What you need to do ->
For this exercise, reproduce the entries below exactly, but only from the line containing "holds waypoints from" through the line containing "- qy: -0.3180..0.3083", both included.

Extracted records ->
++++

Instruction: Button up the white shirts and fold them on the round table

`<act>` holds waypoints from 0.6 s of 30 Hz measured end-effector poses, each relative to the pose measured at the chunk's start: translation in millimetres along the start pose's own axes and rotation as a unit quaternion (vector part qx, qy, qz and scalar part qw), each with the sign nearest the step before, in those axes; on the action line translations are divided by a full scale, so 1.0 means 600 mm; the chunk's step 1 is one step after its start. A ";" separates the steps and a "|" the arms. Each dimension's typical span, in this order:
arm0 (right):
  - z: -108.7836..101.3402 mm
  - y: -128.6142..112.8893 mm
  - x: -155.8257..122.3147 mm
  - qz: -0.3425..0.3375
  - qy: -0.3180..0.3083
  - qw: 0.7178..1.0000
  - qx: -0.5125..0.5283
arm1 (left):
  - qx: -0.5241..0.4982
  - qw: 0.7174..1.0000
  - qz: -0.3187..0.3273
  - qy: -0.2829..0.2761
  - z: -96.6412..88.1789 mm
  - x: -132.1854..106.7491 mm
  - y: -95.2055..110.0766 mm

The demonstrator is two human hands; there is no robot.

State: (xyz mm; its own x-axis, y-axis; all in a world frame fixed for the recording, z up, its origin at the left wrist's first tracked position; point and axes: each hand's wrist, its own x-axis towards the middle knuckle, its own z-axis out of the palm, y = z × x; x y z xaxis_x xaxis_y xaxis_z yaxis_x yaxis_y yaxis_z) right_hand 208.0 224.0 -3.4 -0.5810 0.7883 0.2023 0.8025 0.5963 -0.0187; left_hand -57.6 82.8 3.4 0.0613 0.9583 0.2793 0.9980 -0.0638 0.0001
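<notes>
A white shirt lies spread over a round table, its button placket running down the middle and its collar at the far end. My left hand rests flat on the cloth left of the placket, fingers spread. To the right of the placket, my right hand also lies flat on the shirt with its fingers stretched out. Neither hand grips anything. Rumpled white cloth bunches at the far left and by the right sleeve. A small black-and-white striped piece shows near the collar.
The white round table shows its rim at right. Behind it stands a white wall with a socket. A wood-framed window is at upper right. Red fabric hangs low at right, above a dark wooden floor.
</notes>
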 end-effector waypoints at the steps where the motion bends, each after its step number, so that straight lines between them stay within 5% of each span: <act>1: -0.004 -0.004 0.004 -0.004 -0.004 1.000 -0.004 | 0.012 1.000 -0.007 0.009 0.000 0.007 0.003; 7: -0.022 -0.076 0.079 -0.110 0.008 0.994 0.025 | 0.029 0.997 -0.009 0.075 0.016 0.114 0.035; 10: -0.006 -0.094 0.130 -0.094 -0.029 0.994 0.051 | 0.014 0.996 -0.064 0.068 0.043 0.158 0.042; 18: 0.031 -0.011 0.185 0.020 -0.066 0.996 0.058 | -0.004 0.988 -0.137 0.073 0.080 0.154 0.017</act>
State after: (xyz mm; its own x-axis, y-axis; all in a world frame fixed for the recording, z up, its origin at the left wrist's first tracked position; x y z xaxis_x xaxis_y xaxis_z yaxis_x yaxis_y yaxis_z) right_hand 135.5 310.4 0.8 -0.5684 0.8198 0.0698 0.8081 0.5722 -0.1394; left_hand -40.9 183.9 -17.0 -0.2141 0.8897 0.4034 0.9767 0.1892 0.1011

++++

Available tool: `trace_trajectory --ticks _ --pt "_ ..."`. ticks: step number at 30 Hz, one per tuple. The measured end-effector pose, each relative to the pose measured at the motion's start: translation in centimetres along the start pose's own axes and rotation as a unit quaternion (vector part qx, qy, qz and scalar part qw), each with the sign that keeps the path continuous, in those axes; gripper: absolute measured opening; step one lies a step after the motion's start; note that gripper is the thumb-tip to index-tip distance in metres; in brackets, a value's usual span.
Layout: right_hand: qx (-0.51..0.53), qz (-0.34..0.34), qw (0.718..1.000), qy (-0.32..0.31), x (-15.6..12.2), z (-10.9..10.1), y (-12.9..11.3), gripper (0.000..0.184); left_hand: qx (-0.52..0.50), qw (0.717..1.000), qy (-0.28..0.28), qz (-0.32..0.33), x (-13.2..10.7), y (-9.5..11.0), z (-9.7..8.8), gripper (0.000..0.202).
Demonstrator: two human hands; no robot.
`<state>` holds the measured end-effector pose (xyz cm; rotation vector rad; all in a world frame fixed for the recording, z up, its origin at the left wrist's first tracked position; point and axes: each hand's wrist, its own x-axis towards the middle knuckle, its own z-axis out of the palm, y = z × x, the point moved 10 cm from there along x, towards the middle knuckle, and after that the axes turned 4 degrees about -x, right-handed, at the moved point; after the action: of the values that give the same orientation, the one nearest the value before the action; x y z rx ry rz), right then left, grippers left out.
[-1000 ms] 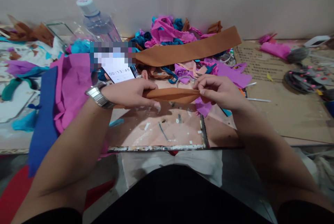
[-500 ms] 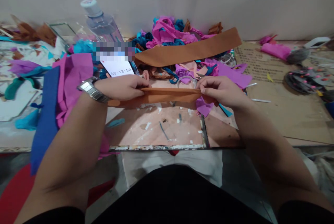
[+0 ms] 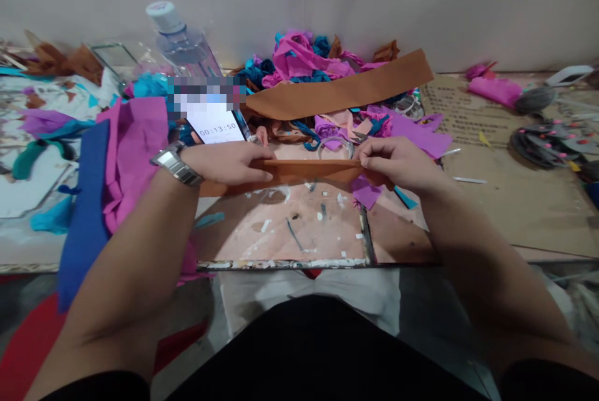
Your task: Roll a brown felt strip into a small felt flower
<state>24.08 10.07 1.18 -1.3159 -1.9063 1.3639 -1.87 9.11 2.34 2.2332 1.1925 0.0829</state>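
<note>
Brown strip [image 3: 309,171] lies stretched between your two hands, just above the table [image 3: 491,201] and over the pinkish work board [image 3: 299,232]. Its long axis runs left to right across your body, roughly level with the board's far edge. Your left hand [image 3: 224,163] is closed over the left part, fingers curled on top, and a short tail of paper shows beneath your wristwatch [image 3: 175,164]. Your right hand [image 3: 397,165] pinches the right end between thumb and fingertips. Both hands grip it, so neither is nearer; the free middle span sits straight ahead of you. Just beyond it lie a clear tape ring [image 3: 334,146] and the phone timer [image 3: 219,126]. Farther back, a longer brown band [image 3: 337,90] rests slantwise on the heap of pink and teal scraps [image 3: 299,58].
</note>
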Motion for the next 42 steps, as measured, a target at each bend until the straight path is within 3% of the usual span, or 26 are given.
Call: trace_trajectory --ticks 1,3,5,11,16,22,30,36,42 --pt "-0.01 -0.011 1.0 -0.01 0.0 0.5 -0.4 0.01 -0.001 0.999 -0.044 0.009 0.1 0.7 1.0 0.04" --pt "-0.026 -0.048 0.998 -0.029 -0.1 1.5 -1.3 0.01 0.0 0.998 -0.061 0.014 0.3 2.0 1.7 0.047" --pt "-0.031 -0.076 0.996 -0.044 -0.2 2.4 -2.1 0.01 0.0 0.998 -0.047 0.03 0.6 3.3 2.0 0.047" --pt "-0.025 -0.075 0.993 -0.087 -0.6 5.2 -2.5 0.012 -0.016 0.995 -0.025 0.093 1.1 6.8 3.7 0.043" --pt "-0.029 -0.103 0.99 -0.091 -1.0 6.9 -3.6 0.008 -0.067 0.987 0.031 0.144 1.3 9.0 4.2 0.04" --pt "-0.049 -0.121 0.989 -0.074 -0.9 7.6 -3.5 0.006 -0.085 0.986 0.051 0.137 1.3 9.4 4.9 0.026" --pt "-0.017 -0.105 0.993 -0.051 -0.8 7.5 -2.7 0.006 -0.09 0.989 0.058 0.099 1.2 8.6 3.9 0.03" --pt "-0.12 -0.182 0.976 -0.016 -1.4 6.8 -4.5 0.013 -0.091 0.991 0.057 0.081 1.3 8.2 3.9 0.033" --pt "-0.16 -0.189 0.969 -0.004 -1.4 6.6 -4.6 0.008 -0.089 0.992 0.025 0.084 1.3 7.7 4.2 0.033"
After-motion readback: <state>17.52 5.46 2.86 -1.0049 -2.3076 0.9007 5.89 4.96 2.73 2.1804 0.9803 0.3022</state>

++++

Result for this exercise ->
`<act>` holds waypoints from 0.6 s of 30 Hz measured end-effector poses, each relative to the pose measured at the chunk's start: translation in millimetres along the start pose's own axes and rotation as a unit quaternion (vector part qx, qy, qz and scalar part qw), each with the sign nearest the step before, in those axes; on the action line translations are divided by a full scale, so 1.0 means 600 mm; the chunk's step 1 is one step after its start. A ";" separates the steps and a "|" the arms. Each dimension's typical span, in this order:
arm0 (right):
  - z: -108.7836..101.3402 mm
  - y: -128.6142..112.8893 mm
  - x: -155.8257..122.3147 mm
  - qz: -0.3425..0.3375
  - qy: -0.3180..0.3083

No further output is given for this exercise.